Мне показалось, что в этой поездке лицо ее заметно прояснилось, и я с удовольствием смотрел, как она валяется на гостиничной кровати в Перпиньяне, листая историю французской архитектуры, купленную мной в Париже. Монастырь был заложен в 1000 году, сказала она мне, хотя я уже читал этот раздел. Это был старейший образец романского стиля в Европе.
— Почти такой же старый, как «Житие святого Георгия», — задумчиво заметил я, но тут книжка захлопнулась и лицо ее замкнулось, и она лежала, жадно глядя на тебя, играющую рядом с ней на кровати.
Элен настояла,
В те дни Сен-Матье жил более полнокровной монастырской жизнью, чем теперь, и братия — двенадцать или тринадцать человек — подчинялась вековому укладу, с той лишь разницей, что временами они проводили пару экскурсий для туристов да держали за воротами монастырские автомобили.
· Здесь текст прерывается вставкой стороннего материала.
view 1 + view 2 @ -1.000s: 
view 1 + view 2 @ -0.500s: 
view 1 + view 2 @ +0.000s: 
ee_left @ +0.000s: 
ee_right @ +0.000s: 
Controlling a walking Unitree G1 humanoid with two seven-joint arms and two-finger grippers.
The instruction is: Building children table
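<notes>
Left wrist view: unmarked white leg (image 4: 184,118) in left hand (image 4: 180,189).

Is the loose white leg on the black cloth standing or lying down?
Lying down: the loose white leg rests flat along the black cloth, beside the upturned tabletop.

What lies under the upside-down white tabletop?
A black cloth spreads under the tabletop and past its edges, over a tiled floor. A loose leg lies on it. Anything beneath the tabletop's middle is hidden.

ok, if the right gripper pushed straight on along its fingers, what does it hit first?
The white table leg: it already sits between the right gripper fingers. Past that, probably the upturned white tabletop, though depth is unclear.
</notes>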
Два монаха демонстрировали нам утонченную архитектуру монастырских зданий — помню, как поразился я, когда, выйдя на открытый край двора, увидел под ногами обрыв. Под нависающим уступом скалы склон обрывался к далекой равнине внизу. Горы, обступившие монастырь, были много выше вершины, занятой им, и на их далеких склонах виднелись белые полоски, в которых я, поразмыслив, признал водопады.
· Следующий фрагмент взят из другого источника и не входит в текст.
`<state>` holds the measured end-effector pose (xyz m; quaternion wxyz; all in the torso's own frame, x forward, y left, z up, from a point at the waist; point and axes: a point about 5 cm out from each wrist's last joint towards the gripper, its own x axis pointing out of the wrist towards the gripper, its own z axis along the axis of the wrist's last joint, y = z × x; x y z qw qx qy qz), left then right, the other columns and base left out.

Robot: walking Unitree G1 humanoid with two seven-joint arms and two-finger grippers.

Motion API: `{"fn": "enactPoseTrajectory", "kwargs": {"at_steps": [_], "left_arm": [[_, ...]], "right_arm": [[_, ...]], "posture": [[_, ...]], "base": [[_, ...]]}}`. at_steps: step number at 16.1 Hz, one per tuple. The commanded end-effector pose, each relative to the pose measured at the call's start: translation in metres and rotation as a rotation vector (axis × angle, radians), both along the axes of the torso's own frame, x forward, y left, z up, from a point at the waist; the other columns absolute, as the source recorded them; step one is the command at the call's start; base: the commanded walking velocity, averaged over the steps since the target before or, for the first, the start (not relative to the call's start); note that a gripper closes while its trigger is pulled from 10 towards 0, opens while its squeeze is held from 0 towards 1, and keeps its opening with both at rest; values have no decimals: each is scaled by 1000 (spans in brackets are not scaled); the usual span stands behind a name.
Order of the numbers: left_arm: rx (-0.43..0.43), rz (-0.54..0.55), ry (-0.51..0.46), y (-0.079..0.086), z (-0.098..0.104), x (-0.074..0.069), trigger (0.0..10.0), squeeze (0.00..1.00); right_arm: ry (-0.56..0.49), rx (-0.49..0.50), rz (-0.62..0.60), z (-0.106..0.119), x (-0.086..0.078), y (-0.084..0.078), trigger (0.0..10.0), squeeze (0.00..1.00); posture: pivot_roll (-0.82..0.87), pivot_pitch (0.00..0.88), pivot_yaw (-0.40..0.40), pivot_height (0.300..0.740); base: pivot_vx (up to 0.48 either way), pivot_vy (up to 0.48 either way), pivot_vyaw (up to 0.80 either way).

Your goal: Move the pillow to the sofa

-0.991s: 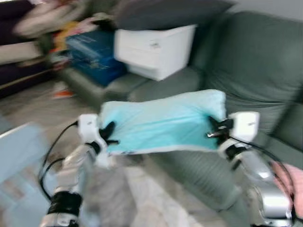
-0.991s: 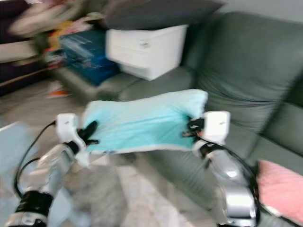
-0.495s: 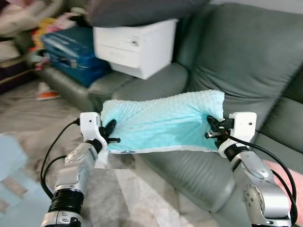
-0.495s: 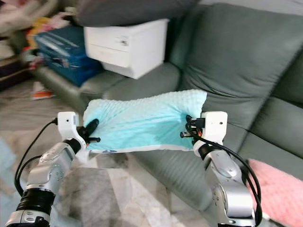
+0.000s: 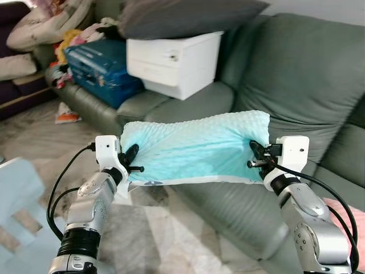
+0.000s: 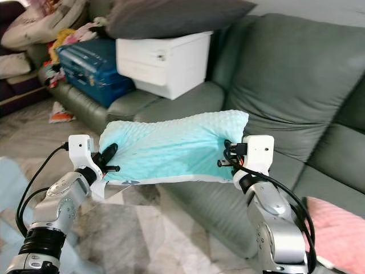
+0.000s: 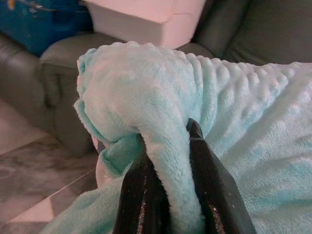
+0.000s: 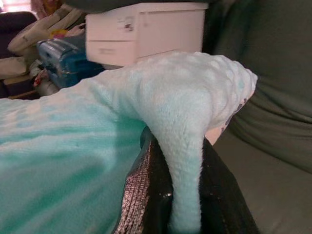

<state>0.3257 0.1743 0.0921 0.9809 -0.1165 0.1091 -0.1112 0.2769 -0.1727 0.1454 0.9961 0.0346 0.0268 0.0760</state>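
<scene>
- Pillow [image 5: 197, 148], pale turquoise with a dotted plush cover, hangs stretched between the two grippers, off the floor, in front of the sofa's near edge.
- Far left: a heap of bedding and clothes [image 5: 43, 28] beside a blue suitcase [image 5: 102, 65] that lies on the sofa's left part.
- Near left: a pale blue surface [image 5: 20, 197], blurred; what it is cannot be told.
- Left gripper [image 5: 132, 161] pinches the pillow's left end. The left wrist view shows both black fingers [image 7: 141, 195] pressed onto a fold of the plush, fabric bunched above them.
- Floor [image 5: 159, 240] below the pillow is grey marbled tile.
- White box [image 5: 171, 60] sits on the sofa seat, far behind the pillow, with a dark grey cushion [image 5: 188, 17] lying on top of it.
- Sofa [image 5: 296, 80], grey-green leather, runs from the far left across to the right; its back cushion rises behind the pillow's right end.
- Right gripper [image 5: 256, 157] pinches the pillow's right end. In the right wrist view its fingers [image 8: 146, 195] clamp a ridge of the cover from both sides.
- Near right: a pink cushion [image 6: 336, 231] lies on the sofa seat, beside the right arm.
</scene>
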Motion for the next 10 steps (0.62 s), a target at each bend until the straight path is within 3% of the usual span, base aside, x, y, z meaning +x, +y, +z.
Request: {"fn": "enactPoseTrajectory", "kwargs": {"at_steps": [1, 7, 10], "left_arm": [[28, 22, -15, 9, 5, 3, 10000, 0], [35, 5, -4, 5, 3, 2, 10000, 0], [39, 4, -13, 5, 4, 2, 10000, 0]], "right_arm": [[-42, -3, -6, 9, 1, 2, 10000, 0], [-42, -6, -9, 10, 2, 1, 10000, 0], [-40, -6, -13, 9, 2, 1, 10000, 0]], "posture": [[-186, 0, 42, 740], [-186, 0, 41, 740], [-186, 0, 43, 740]], "base": [[0, 480, 0], [0, 480, 0], [0, 110, -181]]}}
Мы устроились на скамье неподалеку от обрыва. Ты сидела между нами, разглядывая бескрайнее полуденное небо и слушая, как булькает вода, падавшая в резервуар из красного мрамора посреди двора — бог весть как им удалось в те далекие века взгромоздить сюда эту глыбу. Элен снова повеселела, и лицо ее казалось умиротворенным. Хотя она все еще грустила иногда, но поездка прошла не зря.
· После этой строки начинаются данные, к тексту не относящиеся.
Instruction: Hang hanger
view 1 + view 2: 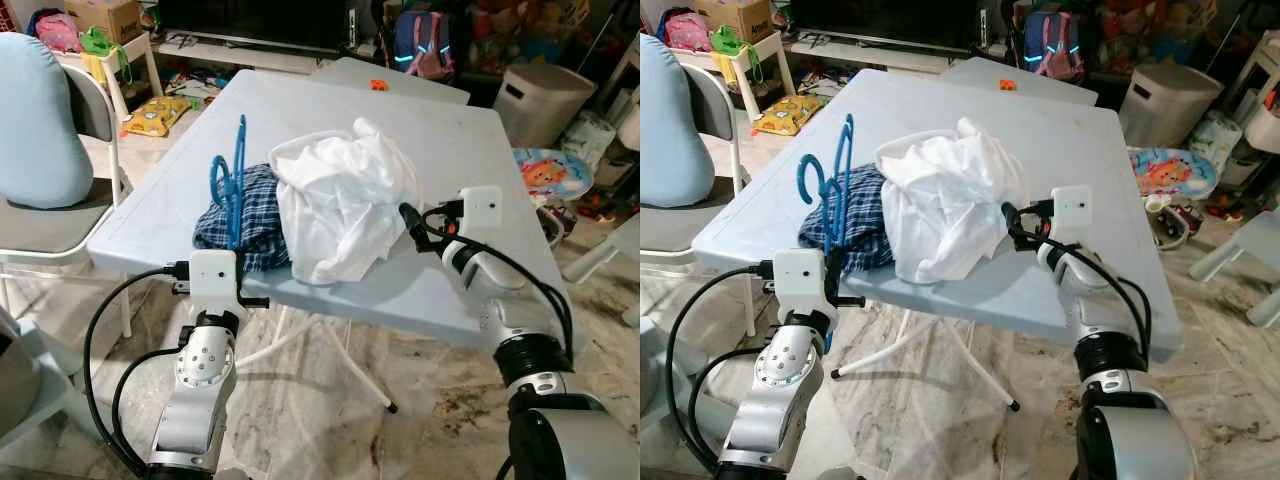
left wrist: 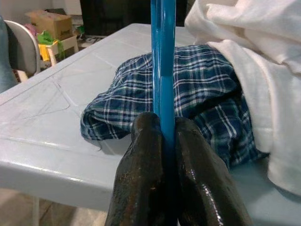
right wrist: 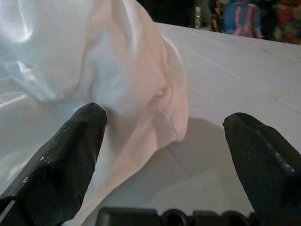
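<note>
We held the blue hanger (image 2: 162, 70) pinched between the 2 fingers of our left gripper (image 2: 162, 141), standing upright at the lower left of the head views, at the near edge of the table (image 1: 450, 150); that firm grip seemed meant to keep it ready to lift. Just behind it lay the plaid shirt (image 1: 255, 215), with the white garment (image 1: 340, 205) heaped at center. Our right gripper (image 3: 164, 136) hovered wide apart beside the white cloth, probably to take hold of it.

White shirt (image 1: 340, 205) heaped against plaid shirt (image 1: 255, 215) on grey folding table (image 1: 470, 140), chair (image 1: 60, 215) alongside
</note>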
Наконец Элен сказала, что хочет еще раз все осмотреть. Мы засунули тебя в твой спальник и направились обратно к кухонному зданию и длинной трапезной, где до сих пор ели монахи, и к гостинице, где стояли койки для ночлега паломников, и к скрипториуму — едва ли не старейшей из построек монастыря, где переписали и украсили миниатюрами столько великих манускриптов. Там под стеклом хранился образец их трудов: Евангелие от Матфея, открытое на странице с бордюром из множества крошечных бесов, за хвосты тянущих друг друга вниз. Элен даже улыбнулась, рассматривая миниатюру. Дальше шла часовня: маленькая, как все в этом монастыре, но с пропорциями застывшей в камне музыки; я никогда не видел подобных романских построек, таких очаровательных и уютных. Наш путеводитель уверял, будто полукруглая передняя апсида — первое проявление романского стиля — луч света, упавший на алтарь. В узких окнах сохранилось несколько витражей четырнадцатого века, а сам алтарь был разукрашен для мессы белыми и красными покровами, и на нем стояли золотые свечи. Мы тихонько вышли.
Наконец молодой монах, служивший нам гидом, объявил, что мы посмотрели все, кроме склепа часовни, и мы вслед за ним отправились туда. Темная сырая дыра располагалась поодаль от строений и была интересна как образец романской архитектуры: своды поддерживали несколько приземистых колонн, а мрачные саркофаги датировались первым веком существования монастыря — здесь, по словам нашего гида, покоился первый аббат. Рядом с саркофагами сидел, погрузившись в размышления, пожилой монах. Когда мы вошли, он поднял добродушное смущенное лицо и поклонился, не вставая с кресла.
— По вековой традиции один из нас постоянно несет бдение над аббатом, — пояснил наш проводник. — Обычно это один из старших монахов, которому эта честь оказывается до конца жизни.
— Очень необычно, — заметил я, однако в атмосфере склепа было что-то неприятное, и ты возилась и хныкала на груди Элен, и она выглядела усталой, так что я попросил вывести нас на свежий воздух.
Я и сам с облегчением выбрался из промозглой норы и медленно пошел к фонтану.
Я думал, что Элен поднимется сразу за мной, но она задержалась под землей и вышла с таким изменившимся лицом, что меня захлестнула тревога. Она выглядела воодушевленной — такой оживленной я не видел ее много месяцев, — но была бледна, и широко открытые глаза вглядывались во что-то, невидимое для меня. Я подошел к ней, стараясь держаться как ни в чем не бывало; спросил, не нашла ли она там внизу еще чего-нибудь любопытного.